Corría 2007. Quien redacta esto libraba combates contra lo que denominaremos “crisis de los 30”. Esto era: A. Insatisfacción material y espiritual; B. Intoxicación constante por desmanes con alcohol y somníferos; C. Desempleo e iliquidez resultantes de la pérdida simultánea de cuatro entradas freelance. D. Libidinosidades y desenfrenos propios de la edad. Tenía adormilado el sentido de la responsabilidad y merecía mi destino. La embriaguez y la ansiedad de vivir me mantenían nublado y dificultaban comportarme razonablemente. Resumo: andaba desocupado, con el alma envilecida, desprestigiado, borracho y vaciado.
PUBLICIDAD
Un amigo compasivo me recomendó en un canal de televisión nuevo con sede en Bogotá llamado Body Channel, propiedad de un tal David Murcia Guzmán, entonces héroe nacional. Body Channel se ocupaba de la belleza, con énfasis en la femenina. Me contrataron como guionista para ‘Sexy Music’, programa de videos y entrevistas conducido por una modelo de élite. Nada suscitó sospechas al comienzo, aparte del pago, generoso, en efectivo y los últimos viernes del mes. Mis obligaciones eran visualizar el material e hilar el discurso de la conductora en libretos. Los turnos de madrugada para edición favorecían mi poca afinidad a la interacción laboral.
Al cobrar nos tropezábamos en la fila, interminable, como las del RUT, colegas procedentes de diversos ámbitos creativos y faranduleros, algunos muy prestigiosos. Body Channel funcionaba como ‘escampadero’. Uno agradecía y soslayaba la perplejidad al enterarse de que un medio con semejante nómina sólo entraba en los televisores del canal y de que la señal no era ofrecida por cableoperadores ni salía al aire. Mi existencia transcurrió holgada cuatro meses allí hasta que una secretaria me llamó: “Andrés… ¡mañana tienes polígrafo!”.
Muchos se ofenderían, pero mi morbo fue más y al otro día me presenté enguayabado en una casa del Polo Club para el test. El hombre a cargo, con ‘casting’ de pensionado de la Sijín, me explicó que el procedimiento era rutinario y que la duración dependería de lo inmóvil que yo permaneciera. Quedarme quieto no es mi don y me asusté, ahí, a expensas de él… en una ‘reclinomatic’… extremidades y torso conectados a un manojo de electródos y pinzas. No había, como mis prejuicios esperaban, una aguja calcando cada sobresalto. Todo digital. Tampoco podía ver la pantalla.
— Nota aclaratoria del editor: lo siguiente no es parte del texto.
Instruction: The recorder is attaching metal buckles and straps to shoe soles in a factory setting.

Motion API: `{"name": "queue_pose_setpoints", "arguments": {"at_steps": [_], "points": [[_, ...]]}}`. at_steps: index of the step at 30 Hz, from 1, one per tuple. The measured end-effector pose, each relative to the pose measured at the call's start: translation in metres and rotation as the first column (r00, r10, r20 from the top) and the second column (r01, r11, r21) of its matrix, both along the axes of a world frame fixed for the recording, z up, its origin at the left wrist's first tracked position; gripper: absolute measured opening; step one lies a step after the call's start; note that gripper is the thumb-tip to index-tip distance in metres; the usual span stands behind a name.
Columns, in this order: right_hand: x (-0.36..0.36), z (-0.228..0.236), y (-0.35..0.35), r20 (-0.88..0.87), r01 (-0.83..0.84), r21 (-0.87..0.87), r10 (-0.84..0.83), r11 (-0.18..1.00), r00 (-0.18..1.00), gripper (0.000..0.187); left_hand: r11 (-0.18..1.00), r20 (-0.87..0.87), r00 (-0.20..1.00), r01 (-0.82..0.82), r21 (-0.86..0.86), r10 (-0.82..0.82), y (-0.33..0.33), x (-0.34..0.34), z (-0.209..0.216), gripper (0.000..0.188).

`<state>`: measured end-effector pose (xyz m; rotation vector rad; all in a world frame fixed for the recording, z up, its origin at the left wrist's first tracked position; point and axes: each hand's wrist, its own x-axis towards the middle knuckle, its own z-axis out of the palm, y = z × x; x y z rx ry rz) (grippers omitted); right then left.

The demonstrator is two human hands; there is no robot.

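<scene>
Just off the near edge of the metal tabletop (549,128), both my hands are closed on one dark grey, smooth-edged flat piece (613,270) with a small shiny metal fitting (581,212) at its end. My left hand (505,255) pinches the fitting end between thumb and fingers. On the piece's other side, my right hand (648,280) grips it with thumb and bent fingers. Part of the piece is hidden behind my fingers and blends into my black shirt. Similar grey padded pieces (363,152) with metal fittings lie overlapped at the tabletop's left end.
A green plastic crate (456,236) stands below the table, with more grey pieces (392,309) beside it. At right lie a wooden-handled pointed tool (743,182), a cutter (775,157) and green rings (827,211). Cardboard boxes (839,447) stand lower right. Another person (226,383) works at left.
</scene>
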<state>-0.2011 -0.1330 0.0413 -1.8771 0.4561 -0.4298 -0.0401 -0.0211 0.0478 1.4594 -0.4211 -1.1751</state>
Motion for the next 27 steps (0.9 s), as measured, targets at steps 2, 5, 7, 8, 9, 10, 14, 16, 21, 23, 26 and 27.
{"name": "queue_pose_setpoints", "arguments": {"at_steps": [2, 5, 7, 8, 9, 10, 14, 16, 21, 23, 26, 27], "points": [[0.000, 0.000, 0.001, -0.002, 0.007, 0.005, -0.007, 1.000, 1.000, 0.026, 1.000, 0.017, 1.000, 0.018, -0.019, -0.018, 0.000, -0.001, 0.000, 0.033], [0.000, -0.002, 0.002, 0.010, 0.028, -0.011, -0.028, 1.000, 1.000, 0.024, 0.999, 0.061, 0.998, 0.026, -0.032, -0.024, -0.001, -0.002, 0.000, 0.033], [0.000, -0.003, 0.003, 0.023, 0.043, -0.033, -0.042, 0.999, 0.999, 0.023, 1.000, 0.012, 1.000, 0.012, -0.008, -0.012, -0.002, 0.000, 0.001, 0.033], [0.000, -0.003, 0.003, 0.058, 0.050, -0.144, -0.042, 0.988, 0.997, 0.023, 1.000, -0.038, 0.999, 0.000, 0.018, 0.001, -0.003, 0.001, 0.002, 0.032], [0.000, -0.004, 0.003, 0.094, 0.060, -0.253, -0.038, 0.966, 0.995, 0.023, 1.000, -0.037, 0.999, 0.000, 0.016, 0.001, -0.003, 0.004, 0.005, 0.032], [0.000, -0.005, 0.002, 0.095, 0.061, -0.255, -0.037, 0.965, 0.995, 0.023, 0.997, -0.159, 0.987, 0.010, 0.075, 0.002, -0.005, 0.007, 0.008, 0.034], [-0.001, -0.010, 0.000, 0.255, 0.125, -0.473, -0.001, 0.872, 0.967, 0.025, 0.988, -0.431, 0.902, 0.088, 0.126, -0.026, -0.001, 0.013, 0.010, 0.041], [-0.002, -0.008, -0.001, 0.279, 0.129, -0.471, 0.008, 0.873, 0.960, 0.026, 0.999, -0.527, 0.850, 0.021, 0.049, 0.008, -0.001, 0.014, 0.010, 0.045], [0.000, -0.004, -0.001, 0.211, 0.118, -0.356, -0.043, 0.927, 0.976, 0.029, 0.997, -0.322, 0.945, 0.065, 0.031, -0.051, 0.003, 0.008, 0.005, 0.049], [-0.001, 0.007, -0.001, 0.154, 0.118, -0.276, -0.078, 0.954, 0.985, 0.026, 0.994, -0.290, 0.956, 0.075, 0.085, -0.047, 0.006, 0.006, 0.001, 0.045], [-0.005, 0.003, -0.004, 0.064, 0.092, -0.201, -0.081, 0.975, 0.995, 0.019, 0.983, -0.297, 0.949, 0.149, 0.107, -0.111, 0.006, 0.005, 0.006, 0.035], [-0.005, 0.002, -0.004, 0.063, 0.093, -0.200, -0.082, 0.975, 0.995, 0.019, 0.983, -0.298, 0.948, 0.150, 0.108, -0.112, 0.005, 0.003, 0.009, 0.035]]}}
El caballero comenzó preguntando obviedades, para calibrar la máquina y al ‘examinado’. “¿Usted se llama Andrés?”: “Sí’; “¿Tiene 30 años?”: “Sí”;
Luego se puso indiscreto: “¿Ha consumido drogas?”: “¿Qué entendemos por ‘drogas’, detective?”; “¿Ha robado?”: “Depende de si incluimos ese Choco-ramo que a mis cuatro encontré abierto en el Carulla de Sears…”. Mientras más comprometedor o ambiguo el interrogante, más difícil la quietud y mayor la “piquiña sin poderme rascar”. De ‘asararme’, repetían el cuestionamiento treinta veces. La mayor parte de indagaciones se centró en si yo filtraría datos confidenciales. ‘Nuncamente’, insistí. Abandoné el despacho, agotado y transpirando por litros, a las cuatro horas. Al rato me llamó la directora de contenidos: “tus libretos no funcionaron. Necesitamos a alguien con otro perfil”. Por dignidad o por bruto, no le pedí explicación. Quizá ni ella sabía. Volví al despeñadero. El polígrafo acertó. Soy delator. Los grafómanos escribimos de más, a veces años después. No me perdonaría morirme sin contarlo. Y si me forzara a evitarlo, también moriría. Escribir historias nos mantiene vivos… ¡a las historias y a nosotros! Así derroté al polígrafo, que de historias no entiende. Hasta el otro martes.